Não terá sido por acaso que aquela que era uma das principais reformas estruturais da saúde definida no memorando – a reestruturação da rede hospitalar, que implica fechos e fusões de serviços e especialidades – foi sendo adiada. O memorando previa a apresentação de um plano detalhado logo no final de 2012. Agora, a dias da saída da troika, restam poucas certezas sobre o que vai acontecer. A portaria publicada no início de abril (que classifica e hierarquiza os hospitais de acordo com as suas responsabilidades) gerou uma onda de contestação que está para durar, apesar de os responsáveis do ministério se terem apressado a assegurar que o documento é apenas indicativo. Autarcas, partidos de oposição e profissionais de saúde reclamam em uníssono a suspensão da portaria. «Quando se tenta mexer no desenho é um” ai Jesus”», critica Marta Temido. «Não se vai passar nada, foi um balão de ensaio para ver como eram as reações, ninguém faz reformas a um ano de eleições legislativas», diz Sollari Allegro.

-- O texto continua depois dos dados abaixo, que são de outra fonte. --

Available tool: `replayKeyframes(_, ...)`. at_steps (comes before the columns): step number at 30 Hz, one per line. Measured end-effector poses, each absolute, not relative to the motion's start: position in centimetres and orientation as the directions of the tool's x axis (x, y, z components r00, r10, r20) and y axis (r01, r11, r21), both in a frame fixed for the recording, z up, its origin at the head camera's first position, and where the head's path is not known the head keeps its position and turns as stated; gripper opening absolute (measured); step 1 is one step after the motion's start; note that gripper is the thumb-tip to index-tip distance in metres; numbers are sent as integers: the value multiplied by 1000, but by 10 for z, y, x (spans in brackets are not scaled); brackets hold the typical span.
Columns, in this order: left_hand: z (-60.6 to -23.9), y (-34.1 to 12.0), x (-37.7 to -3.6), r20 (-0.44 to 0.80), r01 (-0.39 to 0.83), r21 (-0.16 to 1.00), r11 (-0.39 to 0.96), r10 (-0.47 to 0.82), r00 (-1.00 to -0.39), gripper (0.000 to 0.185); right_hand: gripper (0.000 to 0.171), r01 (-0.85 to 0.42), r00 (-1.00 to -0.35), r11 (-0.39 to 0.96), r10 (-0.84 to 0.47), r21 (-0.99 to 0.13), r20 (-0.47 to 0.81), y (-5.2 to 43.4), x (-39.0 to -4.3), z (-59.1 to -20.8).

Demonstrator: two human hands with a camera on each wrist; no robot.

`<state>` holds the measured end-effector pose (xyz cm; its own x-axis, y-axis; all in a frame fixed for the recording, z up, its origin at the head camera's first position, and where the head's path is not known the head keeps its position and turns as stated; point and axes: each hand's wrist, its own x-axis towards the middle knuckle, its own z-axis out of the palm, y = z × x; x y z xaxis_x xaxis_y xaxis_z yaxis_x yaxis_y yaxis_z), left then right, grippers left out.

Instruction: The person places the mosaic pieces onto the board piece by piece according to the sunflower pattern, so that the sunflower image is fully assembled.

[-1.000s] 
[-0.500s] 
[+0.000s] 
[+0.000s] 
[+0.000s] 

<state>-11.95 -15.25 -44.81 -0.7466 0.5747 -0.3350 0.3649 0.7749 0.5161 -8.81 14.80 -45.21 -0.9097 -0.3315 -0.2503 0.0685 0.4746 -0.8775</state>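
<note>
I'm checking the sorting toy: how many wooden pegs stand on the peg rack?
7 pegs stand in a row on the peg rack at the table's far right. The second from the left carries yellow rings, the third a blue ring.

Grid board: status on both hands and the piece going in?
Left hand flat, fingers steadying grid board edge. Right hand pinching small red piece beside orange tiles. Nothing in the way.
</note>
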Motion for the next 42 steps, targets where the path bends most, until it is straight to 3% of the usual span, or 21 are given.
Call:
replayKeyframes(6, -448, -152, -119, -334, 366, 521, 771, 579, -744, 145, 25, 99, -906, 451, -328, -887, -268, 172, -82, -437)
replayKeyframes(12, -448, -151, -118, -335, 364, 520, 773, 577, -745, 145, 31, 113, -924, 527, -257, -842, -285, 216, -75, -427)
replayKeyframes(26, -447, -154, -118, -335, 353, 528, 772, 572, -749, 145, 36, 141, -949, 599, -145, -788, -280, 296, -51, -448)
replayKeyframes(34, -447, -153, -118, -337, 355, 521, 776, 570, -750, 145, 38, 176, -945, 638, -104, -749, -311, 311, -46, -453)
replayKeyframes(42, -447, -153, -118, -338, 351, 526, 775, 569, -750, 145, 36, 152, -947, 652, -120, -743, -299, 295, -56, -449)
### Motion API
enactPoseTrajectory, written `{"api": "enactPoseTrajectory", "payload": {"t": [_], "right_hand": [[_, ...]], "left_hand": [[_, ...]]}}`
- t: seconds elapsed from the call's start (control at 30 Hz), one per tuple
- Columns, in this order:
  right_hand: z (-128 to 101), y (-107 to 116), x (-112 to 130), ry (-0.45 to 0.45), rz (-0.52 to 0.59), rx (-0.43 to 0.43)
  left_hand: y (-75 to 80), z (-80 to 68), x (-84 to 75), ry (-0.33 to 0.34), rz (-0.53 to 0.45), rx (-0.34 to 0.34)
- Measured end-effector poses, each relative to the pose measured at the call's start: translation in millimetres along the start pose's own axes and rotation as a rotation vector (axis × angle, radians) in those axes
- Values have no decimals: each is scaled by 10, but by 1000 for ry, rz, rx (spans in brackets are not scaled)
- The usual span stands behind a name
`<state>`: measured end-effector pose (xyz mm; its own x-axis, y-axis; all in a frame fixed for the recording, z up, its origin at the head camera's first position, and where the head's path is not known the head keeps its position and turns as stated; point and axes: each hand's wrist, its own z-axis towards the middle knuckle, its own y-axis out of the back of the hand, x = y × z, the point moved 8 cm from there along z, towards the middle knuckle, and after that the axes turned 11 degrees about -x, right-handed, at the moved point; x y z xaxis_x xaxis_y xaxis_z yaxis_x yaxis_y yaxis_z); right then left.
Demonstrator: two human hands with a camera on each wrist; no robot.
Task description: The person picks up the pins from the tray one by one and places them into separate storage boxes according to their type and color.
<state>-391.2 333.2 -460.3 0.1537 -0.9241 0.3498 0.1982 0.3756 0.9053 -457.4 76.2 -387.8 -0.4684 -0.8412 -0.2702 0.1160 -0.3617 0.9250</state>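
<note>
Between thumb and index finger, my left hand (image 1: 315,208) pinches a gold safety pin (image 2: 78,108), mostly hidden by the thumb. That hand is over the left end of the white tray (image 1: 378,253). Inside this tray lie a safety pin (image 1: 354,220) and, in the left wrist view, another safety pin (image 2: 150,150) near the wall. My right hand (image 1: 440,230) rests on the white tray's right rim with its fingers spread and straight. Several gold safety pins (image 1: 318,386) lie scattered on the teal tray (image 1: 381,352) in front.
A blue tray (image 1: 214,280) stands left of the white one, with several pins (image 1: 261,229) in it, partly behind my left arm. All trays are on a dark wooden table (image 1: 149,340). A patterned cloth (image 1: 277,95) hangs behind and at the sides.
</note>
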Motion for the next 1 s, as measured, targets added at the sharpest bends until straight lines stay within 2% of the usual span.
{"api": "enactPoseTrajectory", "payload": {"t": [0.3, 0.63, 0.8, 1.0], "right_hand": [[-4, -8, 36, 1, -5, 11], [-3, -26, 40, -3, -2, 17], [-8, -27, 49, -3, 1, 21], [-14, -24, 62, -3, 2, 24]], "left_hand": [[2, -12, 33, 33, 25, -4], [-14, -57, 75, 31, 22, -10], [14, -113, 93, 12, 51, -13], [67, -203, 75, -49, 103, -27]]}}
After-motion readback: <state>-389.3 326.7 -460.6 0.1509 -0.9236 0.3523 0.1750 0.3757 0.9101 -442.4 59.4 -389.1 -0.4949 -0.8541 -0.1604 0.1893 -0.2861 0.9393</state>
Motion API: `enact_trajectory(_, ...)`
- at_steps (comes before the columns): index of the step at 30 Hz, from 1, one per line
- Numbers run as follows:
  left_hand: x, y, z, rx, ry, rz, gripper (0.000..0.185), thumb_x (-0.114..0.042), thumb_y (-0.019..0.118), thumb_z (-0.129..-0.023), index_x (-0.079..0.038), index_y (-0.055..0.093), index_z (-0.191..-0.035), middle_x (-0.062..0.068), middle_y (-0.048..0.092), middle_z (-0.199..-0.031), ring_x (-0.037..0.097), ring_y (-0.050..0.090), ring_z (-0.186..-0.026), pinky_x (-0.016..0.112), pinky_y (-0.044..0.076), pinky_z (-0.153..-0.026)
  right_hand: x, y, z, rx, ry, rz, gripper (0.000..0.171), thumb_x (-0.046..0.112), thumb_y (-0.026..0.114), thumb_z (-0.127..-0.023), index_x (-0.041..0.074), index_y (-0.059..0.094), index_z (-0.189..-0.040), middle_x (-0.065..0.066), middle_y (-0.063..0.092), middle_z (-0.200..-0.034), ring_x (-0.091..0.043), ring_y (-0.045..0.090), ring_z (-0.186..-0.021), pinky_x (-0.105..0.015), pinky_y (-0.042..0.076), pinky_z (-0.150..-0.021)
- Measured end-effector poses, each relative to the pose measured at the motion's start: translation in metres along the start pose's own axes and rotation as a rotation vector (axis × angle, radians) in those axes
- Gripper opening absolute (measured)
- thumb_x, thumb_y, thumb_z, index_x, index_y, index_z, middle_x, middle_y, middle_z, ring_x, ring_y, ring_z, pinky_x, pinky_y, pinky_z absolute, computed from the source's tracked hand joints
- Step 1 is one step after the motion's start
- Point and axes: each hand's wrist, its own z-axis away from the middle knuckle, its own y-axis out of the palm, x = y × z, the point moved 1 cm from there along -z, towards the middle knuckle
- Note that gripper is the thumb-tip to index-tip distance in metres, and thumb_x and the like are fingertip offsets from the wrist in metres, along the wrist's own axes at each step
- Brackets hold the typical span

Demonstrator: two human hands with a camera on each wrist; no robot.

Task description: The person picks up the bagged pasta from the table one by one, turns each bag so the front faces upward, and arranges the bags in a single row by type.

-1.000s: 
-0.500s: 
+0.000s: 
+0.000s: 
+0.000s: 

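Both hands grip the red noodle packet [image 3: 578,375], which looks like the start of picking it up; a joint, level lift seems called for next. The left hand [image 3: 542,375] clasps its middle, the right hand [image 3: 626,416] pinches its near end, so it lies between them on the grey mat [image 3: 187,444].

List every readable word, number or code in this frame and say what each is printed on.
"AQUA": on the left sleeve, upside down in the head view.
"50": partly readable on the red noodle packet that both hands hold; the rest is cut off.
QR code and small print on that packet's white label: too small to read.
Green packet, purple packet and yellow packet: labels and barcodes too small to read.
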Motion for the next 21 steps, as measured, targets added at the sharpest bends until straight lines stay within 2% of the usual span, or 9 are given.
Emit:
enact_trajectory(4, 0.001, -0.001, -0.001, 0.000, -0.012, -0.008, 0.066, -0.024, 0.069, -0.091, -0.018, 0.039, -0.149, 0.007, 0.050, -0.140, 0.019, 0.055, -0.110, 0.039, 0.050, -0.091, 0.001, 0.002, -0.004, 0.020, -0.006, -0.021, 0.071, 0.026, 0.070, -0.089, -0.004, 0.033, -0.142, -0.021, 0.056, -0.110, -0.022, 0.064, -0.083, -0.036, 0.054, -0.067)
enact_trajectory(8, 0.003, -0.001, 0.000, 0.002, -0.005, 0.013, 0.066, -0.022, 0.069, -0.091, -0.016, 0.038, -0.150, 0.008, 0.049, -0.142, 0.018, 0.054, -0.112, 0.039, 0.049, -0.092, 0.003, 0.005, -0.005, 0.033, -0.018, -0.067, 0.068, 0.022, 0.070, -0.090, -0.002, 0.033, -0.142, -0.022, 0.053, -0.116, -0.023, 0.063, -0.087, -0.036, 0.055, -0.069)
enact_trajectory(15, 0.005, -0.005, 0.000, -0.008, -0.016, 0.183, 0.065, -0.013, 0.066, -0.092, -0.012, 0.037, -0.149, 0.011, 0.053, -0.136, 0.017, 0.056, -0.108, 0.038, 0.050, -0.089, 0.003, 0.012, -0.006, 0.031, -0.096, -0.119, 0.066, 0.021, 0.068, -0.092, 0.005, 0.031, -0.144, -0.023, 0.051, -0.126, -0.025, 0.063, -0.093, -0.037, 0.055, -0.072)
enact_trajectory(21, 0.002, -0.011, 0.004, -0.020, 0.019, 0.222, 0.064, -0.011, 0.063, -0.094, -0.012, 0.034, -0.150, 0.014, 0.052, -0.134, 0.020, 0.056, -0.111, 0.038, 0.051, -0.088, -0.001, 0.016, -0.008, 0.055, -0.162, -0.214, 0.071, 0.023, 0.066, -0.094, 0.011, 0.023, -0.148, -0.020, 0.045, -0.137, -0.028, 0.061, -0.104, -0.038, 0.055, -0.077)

Ao mesmo tempo, a reforma dos cuidados de saúde primários, que com a criação das Unidades de Saúde Familiar (equipas de médicos, enfermeiros e assistentes que se auto-organizam nos centros de saúde), veio revolucionar o sistema ainda no tempo do ex-ministro Correia de Campos, abrandou, depois do pico verificado entre 2009 e 2010. «Ao fim de sete anos desta reforma, ainda não temos metade do país coberto» (as 398 USF actuais dão resposta a 4,8 milhões de pessoas), lamenta Bernardo Vilas Boas, da Associação Nacional de USF. O ministério adianta que neste período abriram 92 USF. Vilas Boas retorque que esperava muito mais: «Devia ter aberto pelo menos o dobro».